My earliest memories of football are playing with my school friends in the rain. I remember the huge debates we would have the night before the matches, all of us supporting a different club. Witnessing the Football World Cup live was on my bucket list, as was visiting Russia. So this was an opportunity I could not let go.
I started planning my trip to Russia last October and got my ticket by April. What’s great is that you don’t need a visa entry if you have a ticket to the matches; you can enter via your FAN ID. When I stepped inside Moscow airport, there were banners of FIFA all around, even around the city. The city wore an air of celebration.
I flew from London, where I study, to Russia for two games: Russia vs Saudi Arabia in Moscow and Iran vs Morocco in Saint Petersburg. The matches were electrifying to say the least. I was sitting with the Russians for the first match, and even they were taken aback by the 5-0 win that they scored. They believe they are good at ice hockey, but football, they never expected; even the jerseys they were wearing were the hockey ones!
Before the matches, we gathered at the Kitai-gorod, near the Red Square. Fans from all across the world — Peru, Egypt, Russia, Saudi Arabia, Iran, Mexico — had come there, singing their national anthems, their team songs and folk songs, and chanting in support of their country. Still, it didn’t feel like we were part of different groups. Nationality was not a barrier; everyone was just a football fan at heart.

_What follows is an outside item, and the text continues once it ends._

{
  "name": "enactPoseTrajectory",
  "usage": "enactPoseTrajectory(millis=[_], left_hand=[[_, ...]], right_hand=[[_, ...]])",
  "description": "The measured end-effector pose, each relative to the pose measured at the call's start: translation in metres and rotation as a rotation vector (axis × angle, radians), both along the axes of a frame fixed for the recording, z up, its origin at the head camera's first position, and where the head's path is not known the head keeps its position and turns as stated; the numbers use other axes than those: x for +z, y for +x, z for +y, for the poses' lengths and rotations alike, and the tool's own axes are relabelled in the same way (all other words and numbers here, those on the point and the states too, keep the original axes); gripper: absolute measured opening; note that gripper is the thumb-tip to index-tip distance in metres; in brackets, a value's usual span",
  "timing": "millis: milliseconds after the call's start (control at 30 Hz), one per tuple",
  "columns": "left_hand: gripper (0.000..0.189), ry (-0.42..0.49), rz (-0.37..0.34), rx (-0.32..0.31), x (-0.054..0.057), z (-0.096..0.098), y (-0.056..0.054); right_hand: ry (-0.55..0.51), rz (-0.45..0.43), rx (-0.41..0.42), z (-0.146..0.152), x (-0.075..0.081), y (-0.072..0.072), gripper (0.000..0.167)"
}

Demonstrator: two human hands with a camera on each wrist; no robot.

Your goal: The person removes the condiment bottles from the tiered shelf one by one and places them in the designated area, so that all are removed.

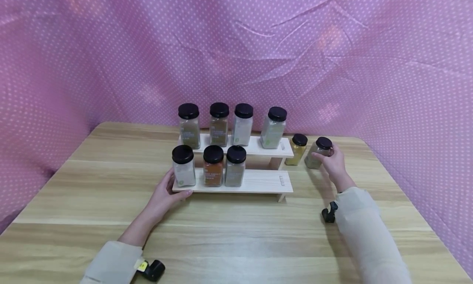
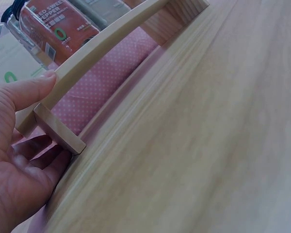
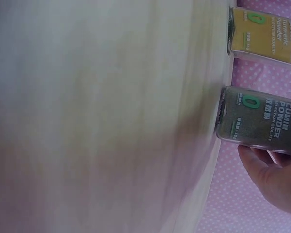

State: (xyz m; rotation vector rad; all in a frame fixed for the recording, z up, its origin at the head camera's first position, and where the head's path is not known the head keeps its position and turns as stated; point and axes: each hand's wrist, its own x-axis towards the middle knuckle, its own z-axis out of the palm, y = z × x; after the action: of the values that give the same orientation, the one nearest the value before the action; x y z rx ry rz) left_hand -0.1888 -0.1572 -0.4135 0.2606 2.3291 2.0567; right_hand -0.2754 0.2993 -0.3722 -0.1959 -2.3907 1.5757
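Note:
My left hand (image 1: 165,196) grips the left end of the lower wooden shelf (image 1: 264,181). In the left wrist view its thumb lies on the front edge of the board, fingers curled by the shelf leg (image 2: 59,128). My right hand (image 1: 335,165) holds a black-lidded jar of cumin powder (image 3: 259,120) at the right of the rack, its base at the tabletop. Beside that jar stands a turmeric powder jar (image 1: 296,150). On the lower shelf are a pale jar (image 1: 184,172), a red sweet pepper jar (image 1: 213,172) and a greyish jar (image 1: 234,173).
Several black-lidded spice jars, among them a pale green one (image 1: 273,132), stand on the upper shelf (image 1: 255,146) behind. The wood-grain table (image 1: 236,238) reaches back to a pink dotted cloth (image 1: 236,49). Each wrist carries a small black device (image 1: 330,213).

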Motion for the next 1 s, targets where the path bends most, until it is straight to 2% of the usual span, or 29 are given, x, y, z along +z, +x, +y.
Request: enactPoseTrajectory(millis=[333, 733, 1000], left_hand=[[0.083, 0.019, 0.000, -0.013, 0.0004, 0.0013, -0.0002], [0.082, 0.012, -0.008, -0.013, 0.0002, 0.0017, 0.0012], [0.083, 0.012, 0.000, -0.003, -0.0009, 0.0000, 0.0000]], right_hand=[[-0.009, -0.001, -0.018, 0.0017, -0.0020, -0.0044, 0.056], [-0.053, 0.009, 0.017, 0.0019, -0.0019, -0.0035, 0.059], [-0.147, -0.024, -0.002, 0.0021, 0.0055, -0.0019, 0.077]])
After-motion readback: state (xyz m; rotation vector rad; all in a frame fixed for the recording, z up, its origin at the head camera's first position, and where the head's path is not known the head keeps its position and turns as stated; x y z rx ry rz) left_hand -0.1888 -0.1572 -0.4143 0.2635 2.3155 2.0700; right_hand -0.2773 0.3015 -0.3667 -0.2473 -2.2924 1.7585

I attended the Iran vs Morocco match with a Moroccan friend. We ended up making random friends from the Moroccan crowd and all of us went to dinner together. There, we were joined by Iranian fans. There was no tension at the table; the Iranians, who had won because Morocco scored a goal against itself, were very polite about it and congratulated the Moroccans on a good game.
I also enjoyed the food there; the syrniki (cottage cheese pancakes) and pelmeni (dumplings) were delicious. Most cafés and pubs had the matches playing on their TV screens, with the customers singing Russian folk songs. But the Fan Fest was where the crowds were gathered at. The Fan Fest is generally located in popular touristy locations like Sparrow Hills in Moscow and the Konyushennaya Square in Saint Petersburg, which has a huge screen on a colourful stage, and where there are other cultural performances. You can see hundreds of fans — from eight-year-olds to 80-year-olds — waving their flags; it’s beautiful.
I had always wanted to go to Russia; it’s a country rich in history. I wanted to see if the stereotypes set by the Western media were true. They are not. Moscow, especially, was like any other Western city, except that they don’t speak English. Yes, communication with the locals and volunteers at the information desks was a bit of a problem, but once I started using Google Translate and tried speaking in Russian, I found them to be very friendly and helpful. One thing I found striking was the line of Western brand stores just yards away from Lenin’s Mausoleum.
Moscow is unique in the sense that it has mixed the old and new very well: on one hand, it has these stately ancient cathedrals, and on the other, it has a modern skyline. Everything looks very bright there. Saint Petersburg, on the other hand, was relatively quieter and less modern than Moscow, with a lot of palaces and canals. I would go sightseeing in between matches, ambling through parks, churches and museums; it was pleasant sunny weather.
Though I stayed there for only two matches, I have to say this is an experience of a lifetime; one that I will carry with me back home — along with the gzhel pottery and fridge magnets that I bought as souvenirs.